Les procédures mises en œuvre pour recueillir les signalements doivent garantir une stricte confidentialité de l’identité de l’auteur du signalement ; des personnes visées par celui-ci ; des informations recueillies par l’ensemble des destinataires (article 9 de la loi du 9 décembre 2016).
Les éléments de nature à identifier le lanceur d’alerte ne peuvent être divulgués qu’avec le consentement de celui-ci, sauf lorsqu’ils le sont auprès de l’autorité judiciaire.
Les éléments de nature à identifier la personne mise en cause par un signalement ne peuvent être divulgués qu’une fois établi le caractère fondé de l’alerte, sauf lorsqu’ils le sont auprès de l’autorité judiciaire.

 

IV. La procédure de recueil des signalements

La loi du 9 décembre 2016 crée l’obligation, pour les structures publiques les plus importantes, de mettre en place des procédures de recueil des signalements (article 8-III).
Le décret d’application n° 2017-564 du 19 avril 2017 précise les modalités du dispositif entré en vigueur le 1er janvier 2018.
Sont concernés par cette procédure de recueil de signalement émis par les membres de leur personnel ou par des collaborateurs extérieurs et occasionnels les personnes morales de droit public ou de droit privé d’au moins cinquante salariés, les administrations de l’État, les communes de plus de 10 000 habitants ainsi que les établissements publics de coopération intercommunale à fiscalité propre dont elles sont membres, les départements et les régions.
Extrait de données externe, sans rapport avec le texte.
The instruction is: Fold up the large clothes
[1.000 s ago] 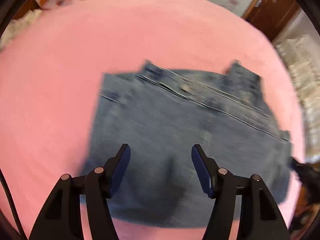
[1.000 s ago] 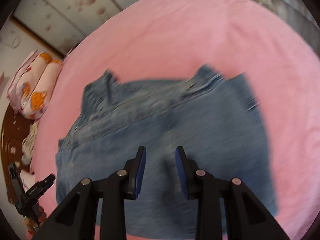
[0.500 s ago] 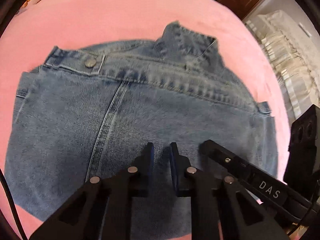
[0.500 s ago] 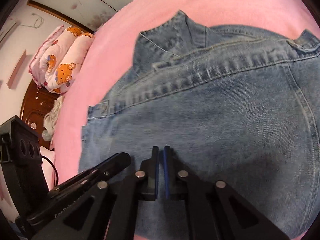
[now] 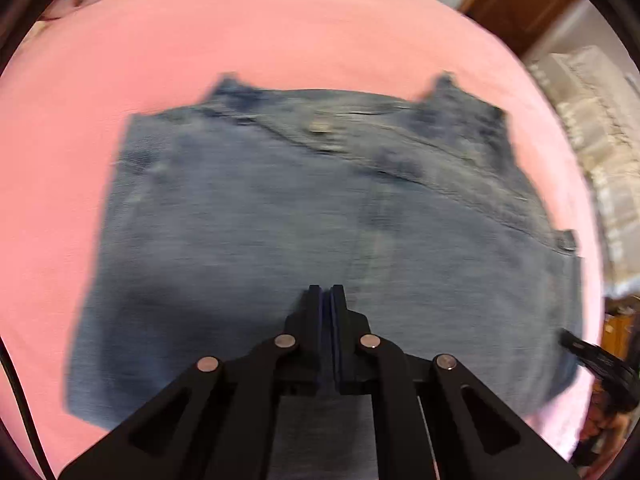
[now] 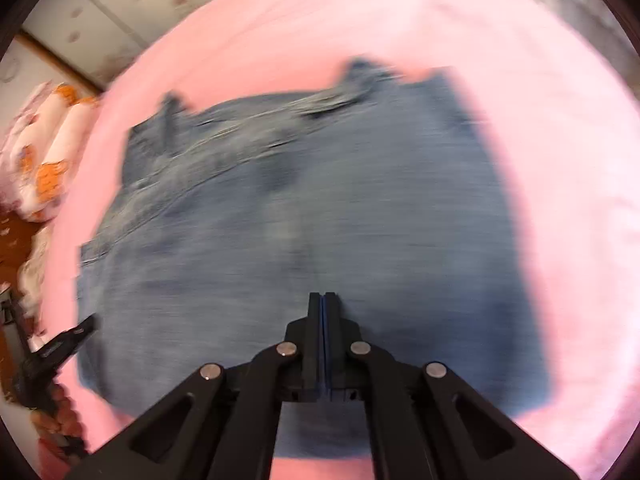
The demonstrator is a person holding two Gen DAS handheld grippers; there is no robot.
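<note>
Denim lies folded into a broad block on the pink bed (image 5: 280,40), the jeans (image 5: 280,208) blurred in both views. Their waistband runs along the far edge, slanting down toward the right in the left wrist view, so the long axis crosses from left to right and the folded near edge faces the cameras. The left tool (image 5: 326,300) points steeply down over the near middle of the jeans, its jaws pressed together; whether any cloth is pinched between them cannot be told. In the right wrist view the jeans (image 6: 360,208) fill the centre, and the right tool (image 6: 323,304) hangs likewise over the near edge, jaws fully together. Printed pillows (image 6: 44,160) lie at far left.
</note>
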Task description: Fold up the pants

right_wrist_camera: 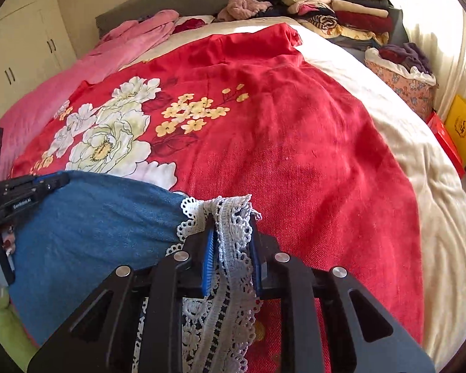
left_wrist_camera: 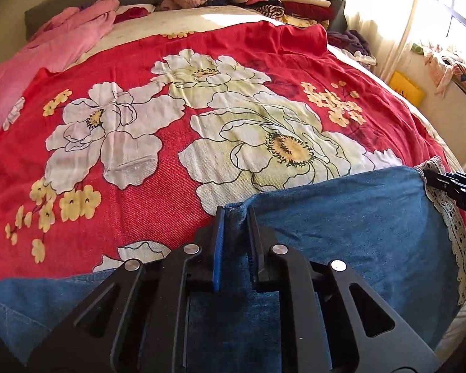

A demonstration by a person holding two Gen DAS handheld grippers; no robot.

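Note:
Blue denim pants [left_wrist_camera: 351, 227] with a white lace hem [left_wrist_camera: 450, 217] lie at the near edge of a bed. My left gripper [left_wrist_camera: 236, 217] is shut on a pinched fold of the denim edge. In the right wrist view the same pants [right_wrist_camera: 93, 233] stretch to the left, and my right gripper [right_wrist_camera: 230, 220] is shut on the bunched lace hem [right_wrist_camera: 230, 248]. Each gripper shows in the other's view: the right one [left_wrist_camera: 425, 174] at the lace corner, the left one [right_wrist_camera: 46, 183] at the denim's far left edge, with a hand [right_wrist_camera: 3, 242] behind it.
A red bedspread with white and yellow flowers [left_wrist_camera: 202, 130] covers the bed. A pink blanket [left_wrist_camera: 62, 43] lies at the left. Stacks of folded clothes [right_wrist_camera: 341, 6] sit at the head. A basket of laundry [right_wrist_camera: 404, 74] and yellow and red boxes [right_wrist_camera: 459, 130] stand at the right.

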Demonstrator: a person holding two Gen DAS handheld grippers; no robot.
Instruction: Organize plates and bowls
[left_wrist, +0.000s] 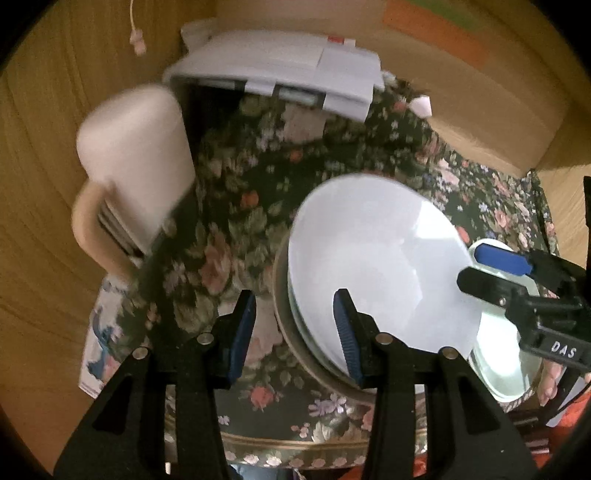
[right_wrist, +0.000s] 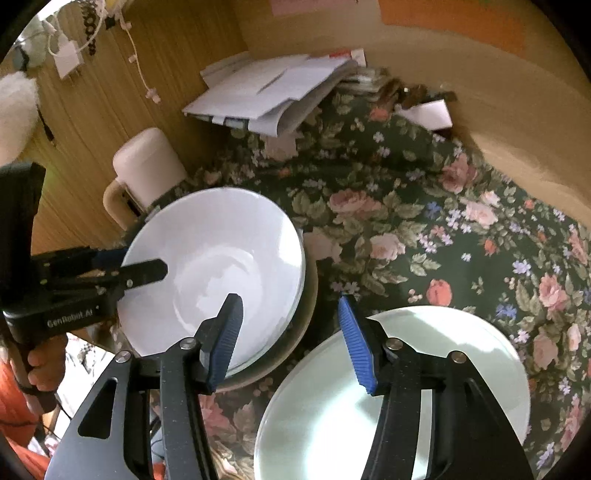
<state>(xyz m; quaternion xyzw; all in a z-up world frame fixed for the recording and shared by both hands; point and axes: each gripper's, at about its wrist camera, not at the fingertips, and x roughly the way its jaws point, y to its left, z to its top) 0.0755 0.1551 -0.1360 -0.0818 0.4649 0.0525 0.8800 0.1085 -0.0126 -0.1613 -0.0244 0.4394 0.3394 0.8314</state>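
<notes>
Left tool (left_wrist: 297, 336) spread, pads astride the white bowl (left_wrist: 376, 273) rim, apparently not gripping, right tool (right_wrist: 291, 339) spread between bowl and pale green plate (right_wrist: 443, 354), floral worktop (right_wrist: 388, 206) far edge open.

The white bowl (right_wrist: 218, 266) left of centre in the right wrist view looked like glazed ceramic, smooth and glossy, with soft highlights across its basin. It sat in a duller beige dish (right_wrist: 295, 354) of matt finish. The pale green plate (right_wrist: 461, 354) at lower right was glossy as well. A cloth (right_wrist: 424, 229) with a printed flower pattern on a dark ground covered the table and looked soft and matt. The wall (right_wrist: 110, 110) at upper left showed wood grain. The papers (right_wrist: 273, 88) at top centre were matt white. The cream jug (right_wrist: 147, 162) looked like smooth plastic. The fingers (right_wrist: 225, 332) were black plastic with ribbed blue pads and shiny metal pins.
</notes>
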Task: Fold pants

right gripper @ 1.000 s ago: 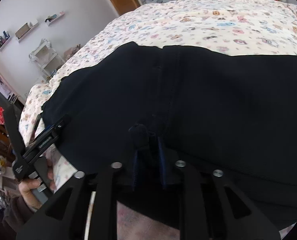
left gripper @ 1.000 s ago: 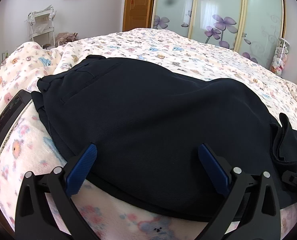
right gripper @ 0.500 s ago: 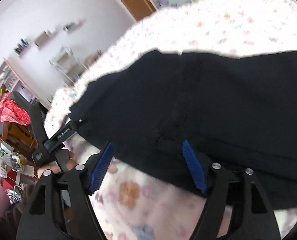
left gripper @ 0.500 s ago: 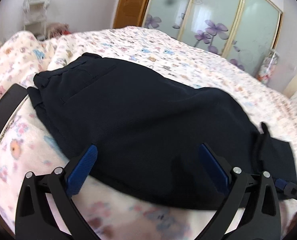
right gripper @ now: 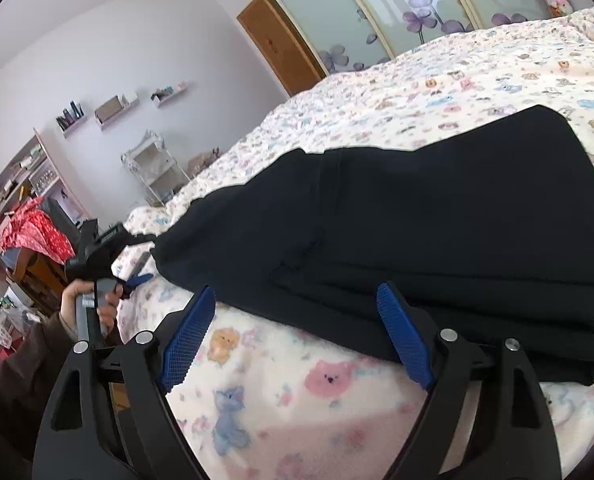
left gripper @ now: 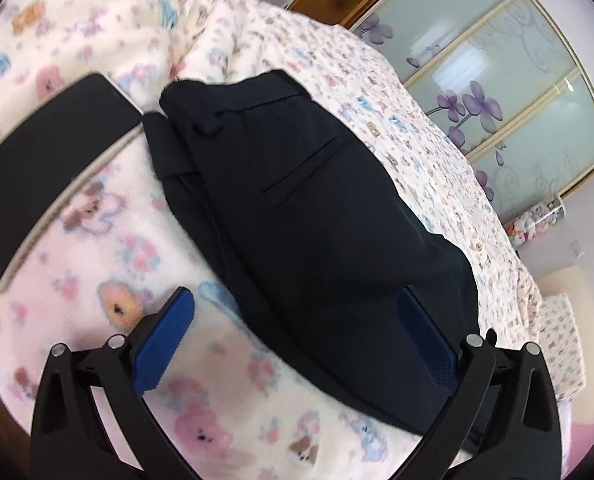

La procédure détermine les modalités selon lesquelles l’auteur du signalement (article 5-I du décret du 19 avril 2017, précité) :
– l’adresse à son supérieur hiérarchique, direct ou indirect, à l’employeur ou au référent ;
– communique les faits, informations ou documents, quelle que soit leur forme ou leur support, étayant son signalement ;
– fournit le cas échéant les éléments permettant un échange avec le destinataire du signalement.
Elle mentionne la création éventuelle d’un traitement automatisé des signalements mis en œuvre après autorisation de la Commission nationale de l’informatique et des libertés.
La procédure définit également les dis- positions prises par l’administration (article 5-II du décret précité) pour :
– informer sans délai l’auteur du signalement de la réception de celui-ci ;
– l’informer du délai raisonnable et prévisible d’examen de la recevabilité et des modalités selon lesquelles il est informé sur les suites données au signalement ;
– garantir la stricte confidentialité de l’auteur du signalement, des faits signalés et des personnes visées. Cette garantie s’applique également en cas de communication à des tiers, dès lors que celle-ci est nécessaire pour les seuls besoins de la vérification ou du traitement du signalement ;
– détruire les éléments du dossier de signalement de nature à permettre l’identification de l’auteur du signalement et des personnes visées lorsqu’aucune suite n’y a été donnée, en précisant le délai pour procéder à cette destruction. Ce délai ne peut excéder deux mois à compter de la clôture des opérations de recevabilité ou de vérification. En outre, l’auteur du signalement et les personnes visées par celui-ci sont informés de cette clôture.

La procédure précise également l’identité du référent susceptible de recevoir les alertes (article 4-II du décret précité).